Dataset section:
-- Opening Marker --

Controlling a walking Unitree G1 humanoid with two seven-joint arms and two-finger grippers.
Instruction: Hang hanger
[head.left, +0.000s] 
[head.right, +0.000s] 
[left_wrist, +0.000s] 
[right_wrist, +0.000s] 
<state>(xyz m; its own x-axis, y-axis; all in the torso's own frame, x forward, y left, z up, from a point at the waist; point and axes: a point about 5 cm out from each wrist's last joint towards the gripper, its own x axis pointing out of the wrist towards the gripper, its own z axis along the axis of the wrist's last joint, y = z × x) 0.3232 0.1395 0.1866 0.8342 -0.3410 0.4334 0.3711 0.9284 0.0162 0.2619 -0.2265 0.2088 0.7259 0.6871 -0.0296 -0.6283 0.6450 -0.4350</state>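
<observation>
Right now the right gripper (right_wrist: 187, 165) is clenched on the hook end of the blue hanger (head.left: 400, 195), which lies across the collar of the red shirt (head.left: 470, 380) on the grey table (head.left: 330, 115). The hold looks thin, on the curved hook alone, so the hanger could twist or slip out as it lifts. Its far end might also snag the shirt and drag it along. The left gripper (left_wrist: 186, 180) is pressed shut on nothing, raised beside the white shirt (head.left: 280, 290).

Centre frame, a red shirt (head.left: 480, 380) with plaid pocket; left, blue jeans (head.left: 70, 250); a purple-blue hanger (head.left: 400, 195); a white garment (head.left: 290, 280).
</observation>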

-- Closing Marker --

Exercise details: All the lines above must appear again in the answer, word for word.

Task output:
Controlling a walking Unitree G1 humanoid with two seven-joint arms and two-finger grippers.
Instruction: Hang hanger
[head.left, +0.000s] 
[head.right, +0.000s] 
[left_wrist, +0.000s] 
[right_wrist, +0.000s] 
<state>(xyz m; its own x-axis, y-axis; all in the torso's own frame, x forward, y left, z up, from a point at the waist; point and axes: a point about 5 cm out from each wrist's last joint towards the gripper, its own x axis pointing out of the wrist towards the gripper, its own z axis along the axis of the wrist's last joint, y = z × x) 0.3232 0.1395 0.1866 0.8342 -0.3410 0.4334 0.3711 0.9284 0.0162 0.2619 -0.2265 0.2088 0.7259 0.6871 -0.0296 -0.6283 0.6450 -0.4350</state>
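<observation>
Right now the right gripper (right_wrist: 187, 165) is clenched on the hook end of the blue hanger (head.left: 400, 195), which lies across the collar of the red shirt (head.left: 470, 380) on the grey table (head.left: 330, 115). The hold looks thin, on the curved hook alone, so the hanger could twist or slip out as it lifts. Its far end might also snag the shirt and drag it along. The left gripper (left_wrist: 186, 180) is pressed shut on nothing, raised beside the white shirt (head.left: 280, 290).

Centre frame, a red shirt (head.left: 480, 380) with plaid pocket; left, blue jeans (head.left: 70, 250); a purple-blue hanger (head.left: 400, 195); a white garment (head.left: 290, 280).
</observation>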

There's nothing left to add to the answer.